Everything from the line holding "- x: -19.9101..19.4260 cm" to the end of the data must be reproduced exactly; include both boundary lines and nothing else.

-- Opening Marker --

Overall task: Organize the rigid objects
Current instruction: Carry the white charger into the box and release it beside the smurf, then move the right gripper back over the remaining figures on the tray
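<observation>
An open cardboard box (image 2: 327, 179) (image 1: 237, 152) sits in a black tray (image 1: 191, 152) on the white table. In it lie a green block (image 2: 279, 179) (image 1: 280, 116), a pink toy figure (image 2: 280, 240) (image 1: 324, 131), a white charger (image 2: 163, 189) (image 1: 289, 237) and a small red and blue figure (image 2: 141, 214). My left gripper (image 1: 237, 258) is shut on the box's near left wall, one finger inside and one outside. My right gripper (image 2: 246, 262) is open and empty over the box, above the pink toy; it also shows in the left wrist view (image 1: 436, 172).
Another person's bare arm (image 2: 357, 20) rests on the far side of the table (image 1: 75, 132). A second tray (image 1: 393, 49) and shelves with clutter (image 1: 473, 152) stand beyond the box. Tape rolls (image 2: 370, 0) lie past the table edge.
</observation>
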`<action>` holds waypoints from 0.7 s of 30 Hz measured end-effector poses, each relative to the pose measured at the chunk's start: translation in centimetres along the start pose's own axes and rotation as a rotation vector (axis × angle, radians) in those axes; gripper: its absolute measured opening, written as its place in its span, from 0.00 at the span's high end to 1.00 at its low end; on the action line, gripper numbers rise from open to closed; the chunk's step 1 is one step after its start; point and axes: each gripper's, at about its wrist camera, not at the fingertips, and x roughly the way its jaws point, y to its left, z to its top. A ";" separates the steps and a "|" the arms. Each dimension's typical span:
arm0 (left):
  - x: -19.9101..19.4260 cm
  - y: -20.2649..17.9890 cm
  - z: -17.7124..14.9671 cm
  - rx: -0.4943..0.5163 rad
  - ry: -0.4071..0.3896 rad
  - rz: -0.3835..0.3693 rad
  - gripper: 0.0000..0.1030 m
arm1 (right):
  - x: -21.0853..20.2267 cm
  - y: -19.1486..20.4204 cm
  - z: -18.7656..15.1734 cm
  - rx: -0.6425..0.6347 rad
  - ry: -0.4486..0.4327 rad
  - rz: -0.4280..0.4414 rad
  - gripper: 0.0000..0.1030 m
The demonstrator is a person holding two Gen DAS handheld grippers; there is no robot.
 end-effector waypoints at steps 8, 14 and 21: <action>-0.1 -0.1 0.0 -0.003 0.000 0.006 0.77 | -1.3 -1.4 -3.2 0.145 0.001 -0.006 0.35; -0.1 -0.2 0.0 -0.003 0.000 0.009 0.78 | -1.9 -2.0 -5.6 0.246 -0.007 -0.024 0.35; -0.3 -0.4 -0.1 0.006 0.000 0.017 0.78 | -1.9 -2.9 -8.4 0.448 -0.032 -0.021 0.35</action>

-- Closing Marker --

### Exercise solution
  - x: -19.9101..19.4260 cm
  - y: -20.2649..17.9890 cm
  - z: -17.7124..14.9671 cm
  - rx: -0.4943..0.5163 rad
  - ry: -0.4071..0.3896 rad
  - rz: -0.3835..0.3693 rad
  - gripper: 0.0000..0.1030 m
arm1 (right):
  - x: -21.0853..20.2267 cm
  - y: -19.1486..20.4204 cm
  - z: -18.7656..15.1734 cm
  - rx: -0.6425..0.6347 rad
  - ry: -0.4486..0.4327 rad
  - rz: -0.4280..0.4414 rad
  - gripper: 0.0000..0.1030 m
The demonstrator is a person holding two Gen DAS handheld grippers; there is no robot.
 end-effector waypoints at steps 8, 14 and 21: <action>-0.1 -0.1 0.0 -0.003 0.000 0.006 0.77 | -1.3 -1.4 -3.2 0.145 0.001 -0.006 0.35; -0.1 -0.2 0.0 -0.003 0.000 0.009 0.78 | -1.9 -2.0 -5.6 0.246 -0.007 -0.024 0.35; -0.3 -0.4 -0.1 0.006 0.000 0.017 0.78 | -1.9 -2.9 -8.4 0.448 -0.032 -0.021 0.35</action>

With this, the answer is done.